The instrumentals are adjacent to the sound that we have grown accustomed to from Little Simz. Neither better, nor worse, just a display of the many multitudes she contains. ‘Heart on Fire’, nestled in the middle of the track listing, draws anecdotal evidence of interactions with the world of music. Within this brutal evidence holds inalienable truths about the uglier side of the music industry, which Simz expresses with her trademark eloquence and outstanding technical ability. She shouldn’t have to address these problems as they shouldn’t happen in the first place. But, through beautiful artistry, it puts the requirement for a better era in sharp focus. It’s our job to take notice and change the discourse.
The timing of the project means that NO THANK YOU won’t feature in any aforementioned album lists. However, the quality and importance of the album means that it undercuts the whole evaluation of the year in music. To draw comparisons with Radiohead, if the expansive and dominating SIMBI is her OK Computer, this is Little Simz’s In Rainbows. A beautiful, unexpected collection of songs that maps out her career progression and arguably creates her most cohesive album to date.

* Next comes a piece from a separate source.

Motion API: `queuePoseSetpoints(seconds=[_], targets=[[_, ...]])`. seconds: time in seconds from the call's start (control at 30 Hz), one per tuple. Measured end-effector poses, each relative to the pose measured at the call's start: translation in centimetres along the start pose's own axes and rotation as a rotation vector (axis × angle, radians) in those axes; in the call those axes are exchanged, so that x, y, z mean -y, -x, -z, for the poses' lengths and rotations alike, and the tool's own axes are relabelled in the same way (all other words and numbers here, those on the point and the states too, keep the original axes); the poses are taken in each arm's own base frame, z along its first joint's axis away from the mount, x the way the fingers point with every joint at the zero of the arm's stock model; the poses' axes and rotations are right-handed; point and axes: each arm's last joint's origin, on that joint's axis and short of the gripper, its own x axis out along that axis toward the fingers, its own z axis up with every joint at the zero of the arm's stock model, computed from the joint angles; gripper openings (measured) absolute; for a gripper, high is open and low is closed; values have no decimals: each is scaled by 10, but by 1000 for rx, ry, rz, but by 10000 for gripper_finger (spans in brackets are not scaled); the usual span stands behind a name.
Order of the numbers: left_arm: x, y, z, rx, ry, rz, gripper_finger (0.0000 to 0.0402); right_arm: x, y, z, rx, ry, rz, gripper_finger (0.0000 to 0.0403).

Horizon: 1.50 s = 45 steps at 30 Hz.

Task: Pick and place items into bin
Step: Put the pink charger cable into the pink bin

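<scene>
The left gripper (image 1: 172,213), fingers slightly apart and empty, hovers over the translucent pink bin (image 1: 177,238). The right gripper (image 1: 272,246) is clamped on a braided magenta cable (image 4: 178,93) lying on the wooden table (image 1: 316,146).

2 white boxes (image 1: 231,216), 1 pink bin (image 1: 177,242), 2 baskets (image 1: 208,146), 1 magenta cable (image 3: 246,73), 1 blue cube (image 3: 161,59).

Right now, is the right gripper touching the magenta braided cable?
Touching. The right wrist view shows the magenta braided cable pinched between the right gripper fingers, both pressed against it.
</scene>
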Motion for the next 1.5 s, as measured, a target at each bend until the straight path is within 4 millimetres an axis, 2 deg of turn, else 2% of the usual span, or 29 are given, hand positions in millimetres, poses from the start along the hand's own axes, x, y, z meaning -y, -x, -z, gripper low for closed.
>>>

These are not summer anthems, but they offer a thought-provoking and, at many points, warm listen. Whether that be the party-starting hits of ‘101 FM’ and ‘Point and Kill’, or captivating bodies of work such as NO THANK YOU, Little Simz is a true master of her craft. And, most crucially, she is unapologetically making the music she wants to outside of external pressures. Her discography indicates the music is just going to keep getting better.